This month-long series of blog posts will explain author websites and offer tips and writing strategies for an effective author website. It alternates between a day of technical information and a day of writing content. By the end of the month, you should have a basic author website up and functioning. The Table of Contents lists the topics, but individual posts will not go live until the date listed. The Author Website Resource Page offers links to tools, services, software and more.

If You Build It, They Will NOT Come Unless. . .

WWW under construction building website

. . . unless they can find you in a search engine. The number of people who find your site because they know you will be few. Those who intuitively type in darcypattison.com must have some knowledge of who I am. You need links from other sites and you need search engine traffic.

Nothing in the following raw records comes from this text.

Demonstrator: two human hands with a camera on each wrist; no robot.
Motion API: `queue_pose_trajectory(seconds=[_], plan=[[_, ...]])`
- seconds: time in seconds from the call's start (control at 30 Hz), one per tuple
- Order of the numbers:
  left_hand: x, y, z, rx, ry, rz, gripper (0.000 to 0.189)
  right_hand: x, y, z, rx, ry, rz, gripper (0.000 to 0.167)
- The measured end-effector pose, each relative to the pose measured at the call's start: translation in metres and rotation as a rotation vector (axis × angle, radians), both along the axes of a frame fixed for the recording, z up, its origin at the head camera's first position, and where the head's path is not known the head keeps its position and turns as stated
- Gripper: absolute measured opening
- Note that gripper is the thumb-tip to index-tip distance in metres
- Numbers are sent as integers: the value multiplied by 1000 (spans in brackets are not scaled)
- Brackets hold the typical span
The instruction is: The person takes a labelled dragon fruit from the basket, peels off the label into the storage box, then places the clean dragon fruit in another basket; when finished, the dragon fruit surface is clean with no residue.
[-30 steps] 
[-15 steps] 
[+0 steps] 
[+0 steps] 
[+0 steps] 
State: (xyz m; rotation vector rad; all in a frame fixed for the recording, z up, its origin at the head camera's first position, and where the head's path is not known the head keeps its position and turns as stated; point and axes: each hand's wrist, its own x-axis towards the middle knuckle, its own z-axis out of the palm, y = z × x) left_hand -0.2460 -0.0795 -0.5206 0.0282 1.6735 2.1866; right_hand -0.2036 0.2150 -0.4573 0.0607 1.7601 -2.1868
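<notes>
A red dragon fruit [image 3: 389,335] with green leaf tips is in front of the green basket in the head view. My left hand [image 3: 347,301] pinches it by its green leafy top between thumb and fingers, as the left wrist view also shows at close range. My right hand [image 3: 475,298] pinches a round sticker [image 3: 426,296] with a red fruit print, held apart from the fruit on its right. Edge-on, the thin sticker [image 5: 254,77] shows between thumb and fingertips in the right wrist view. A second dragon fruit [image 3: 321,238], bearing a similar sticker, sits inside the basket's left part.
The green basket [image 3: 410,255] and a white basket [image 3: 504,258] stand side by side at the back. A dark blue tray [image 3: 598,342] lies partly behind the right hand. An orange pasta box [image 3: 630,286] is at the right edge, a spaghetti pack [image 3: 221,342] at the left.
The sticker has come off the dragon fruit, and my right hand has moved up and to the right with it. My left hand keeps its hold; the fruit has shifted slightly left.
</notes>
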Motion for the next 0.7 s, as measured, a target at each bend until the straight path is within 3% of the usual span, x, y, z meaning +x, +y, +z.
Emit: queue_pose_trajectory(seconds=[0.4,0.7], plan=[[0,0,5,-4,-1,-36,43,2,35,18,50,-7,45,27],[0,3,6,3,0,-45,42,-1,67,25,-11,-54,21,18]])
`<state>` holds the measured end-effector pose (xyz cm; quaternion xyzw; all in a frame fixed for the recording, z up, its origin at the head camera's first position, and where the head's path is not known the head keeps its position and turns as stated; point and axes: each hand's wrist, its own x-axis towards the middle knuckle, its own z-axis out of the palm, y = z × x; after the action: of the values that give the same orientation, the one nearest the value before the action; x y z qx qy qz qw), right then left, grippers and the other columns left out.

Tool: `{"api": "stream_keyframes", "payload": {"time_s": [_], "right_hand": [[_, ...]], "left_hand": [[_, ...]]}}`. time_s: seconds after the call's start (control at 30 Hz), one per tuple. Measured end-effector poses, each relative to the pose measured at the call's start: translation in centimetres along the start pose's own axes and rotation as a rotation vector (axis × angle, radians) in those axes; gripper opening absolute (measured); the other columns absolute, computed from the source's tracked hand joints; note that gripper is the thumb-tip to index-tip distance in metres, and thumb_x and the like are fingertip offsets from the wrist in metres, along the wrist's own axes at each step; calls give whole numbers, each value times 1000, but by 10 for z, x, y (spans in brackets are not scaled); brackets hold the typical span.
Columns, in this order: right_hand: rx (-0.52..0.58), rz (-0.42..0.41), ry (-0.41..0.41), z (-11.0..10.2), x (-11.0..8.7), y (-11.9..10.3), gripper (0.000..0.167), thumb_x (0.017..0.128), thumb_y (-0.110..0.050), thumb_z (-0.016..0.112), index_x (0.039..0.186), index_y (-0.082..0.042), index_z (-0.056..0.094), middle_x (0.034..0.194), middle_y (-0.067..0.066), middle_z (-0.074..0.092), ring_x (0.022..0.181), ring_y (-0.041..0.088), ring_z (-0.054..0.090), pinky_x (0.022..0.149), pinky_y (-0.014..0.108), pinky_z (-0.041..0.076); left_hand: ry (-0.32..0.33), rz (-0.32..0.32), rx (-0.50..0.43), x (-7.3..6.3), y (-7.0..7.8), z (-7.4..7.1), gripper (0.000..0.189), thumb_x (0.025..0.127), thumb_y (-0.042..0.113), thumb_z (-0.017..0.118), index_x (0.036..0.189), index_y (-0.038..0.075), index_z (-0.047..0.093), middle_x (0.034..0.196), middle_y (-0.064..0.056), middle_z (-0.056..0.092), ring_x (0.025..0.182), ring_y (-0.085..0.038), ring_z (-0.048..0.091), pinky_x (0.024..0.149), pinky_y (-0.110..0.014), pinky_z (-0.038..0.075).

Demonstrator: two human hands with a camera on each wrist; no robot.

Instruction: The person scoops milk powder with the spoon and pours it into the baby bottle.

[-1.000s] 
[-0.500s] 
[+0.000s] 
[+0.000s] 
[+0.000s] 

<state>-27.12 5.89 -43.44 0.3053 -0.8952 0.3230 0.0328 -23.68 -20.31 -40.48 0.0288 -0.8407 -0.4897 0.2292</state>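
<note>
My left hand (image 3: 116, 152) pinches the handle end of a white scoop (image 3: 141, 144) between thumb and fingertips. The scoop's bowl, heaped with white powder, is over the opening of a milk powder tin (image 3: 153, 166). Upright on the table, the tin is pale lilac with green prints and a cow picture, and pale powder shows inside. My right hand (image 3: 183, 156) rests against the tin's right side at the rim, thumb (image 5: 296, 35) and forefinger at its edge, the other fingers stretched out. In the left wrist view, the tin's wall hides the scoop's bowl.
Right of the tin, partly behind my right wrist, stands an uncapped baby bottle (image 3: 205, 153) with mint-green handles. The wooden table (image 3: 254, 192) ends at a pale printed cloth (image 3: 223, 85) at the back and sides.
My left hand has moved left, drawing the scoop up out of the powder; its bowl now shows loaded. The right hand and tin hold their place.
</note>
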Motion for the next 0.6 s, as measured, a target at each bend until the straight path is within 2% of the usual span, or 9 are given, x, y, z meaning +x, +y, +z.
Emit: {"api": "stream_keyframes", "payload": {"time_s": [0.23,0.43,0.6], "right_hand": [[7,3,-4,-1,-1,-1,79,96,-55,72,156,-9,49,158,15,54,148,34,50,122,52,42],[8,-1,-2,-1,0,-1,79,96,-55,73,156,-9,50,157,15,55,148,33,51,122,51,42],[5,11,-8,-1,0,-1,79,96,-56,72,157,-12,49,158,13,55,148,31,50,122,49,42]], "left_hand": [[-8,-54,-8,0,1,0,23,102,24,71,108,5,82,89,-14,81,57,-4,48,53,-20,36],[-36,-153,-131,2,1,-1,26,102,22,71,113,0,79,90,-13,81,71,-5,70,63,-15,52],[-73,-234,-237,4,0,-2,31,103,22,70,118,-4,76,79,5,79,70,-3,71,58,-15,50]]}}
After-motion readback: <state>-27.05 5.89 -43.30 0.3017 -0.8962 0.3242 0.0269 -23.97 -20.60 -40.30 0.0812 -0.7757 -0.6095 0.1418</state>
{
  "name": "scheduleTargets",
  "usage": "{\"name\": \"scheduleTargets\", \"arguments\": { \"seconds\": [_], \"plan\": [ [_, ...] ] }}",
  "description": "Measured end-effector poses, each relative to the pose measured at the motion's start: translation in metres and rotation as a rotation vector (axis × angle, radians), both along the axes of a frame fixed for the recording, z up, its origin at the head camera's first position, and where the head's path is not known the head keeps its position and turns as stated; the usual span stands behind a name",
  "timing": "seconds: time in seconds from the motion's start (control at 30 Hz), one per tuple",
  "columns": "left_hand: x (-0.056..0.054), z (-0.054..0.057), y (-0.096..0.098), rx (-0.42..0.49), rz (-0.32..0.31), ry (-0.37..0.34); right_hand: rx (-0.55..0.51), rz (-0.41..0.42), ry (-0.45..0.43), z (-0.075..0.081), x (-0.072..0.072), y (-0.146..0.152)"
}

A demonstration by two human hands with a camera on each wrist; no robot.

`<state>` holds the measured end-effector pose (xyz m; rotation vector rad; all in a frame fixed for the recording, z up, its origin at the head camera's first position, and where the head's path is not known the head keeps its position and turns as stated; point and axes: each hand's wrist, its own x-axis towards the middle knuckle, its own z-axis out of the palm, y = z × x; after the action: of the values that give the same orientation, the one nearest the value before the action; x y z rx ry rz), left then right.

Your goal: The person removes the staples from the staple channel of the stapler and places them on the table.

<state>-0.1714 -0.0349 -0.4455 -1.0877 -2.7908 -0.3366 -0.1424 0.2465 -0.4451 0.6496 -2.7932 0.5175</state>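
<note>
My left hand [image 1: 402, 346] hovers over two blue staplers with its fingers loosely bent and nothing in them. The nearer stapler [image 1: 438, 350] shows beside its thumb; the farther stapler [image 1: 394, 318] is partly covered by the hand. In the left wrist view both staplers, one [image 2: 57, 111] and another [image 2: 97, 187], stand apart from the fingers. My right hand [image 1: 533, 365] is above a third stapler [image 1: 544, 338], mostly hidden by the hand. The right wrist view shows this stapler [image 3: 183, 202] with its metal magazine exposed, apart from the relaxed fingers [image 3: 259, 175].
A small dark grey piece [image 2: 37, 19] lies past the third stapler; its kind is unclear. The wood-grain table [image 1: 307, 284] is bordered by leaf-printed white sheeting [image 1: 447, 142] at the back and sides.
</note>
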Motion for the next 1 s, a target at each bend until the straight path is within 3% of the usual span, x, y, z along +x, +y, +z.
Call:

Search Engine Optimization or SEO. There’s no way in a simple blog that I can explain everything about how to get search engines to send people your way. There are books and professionals who can barely explain it. So let me do a quick explanation and then give you one big hint.

First, SEO is all about making it easy for search engines to index your site and figure out what you are talking about. If someone types into a search engine “best practices author website,” I want this series to come up. How does a search engine decide what to show for this question? The situation is hard, because search engines are constantly updating the algorithms or mathematical formulas used to decide this question; the answer is a moving target. (These updates from Google get colorful names such as the Panda update. For the most recent, as of the date of this writing, look for information on the Hummingbird update.) Still, there are a couple constants, keywords and titles.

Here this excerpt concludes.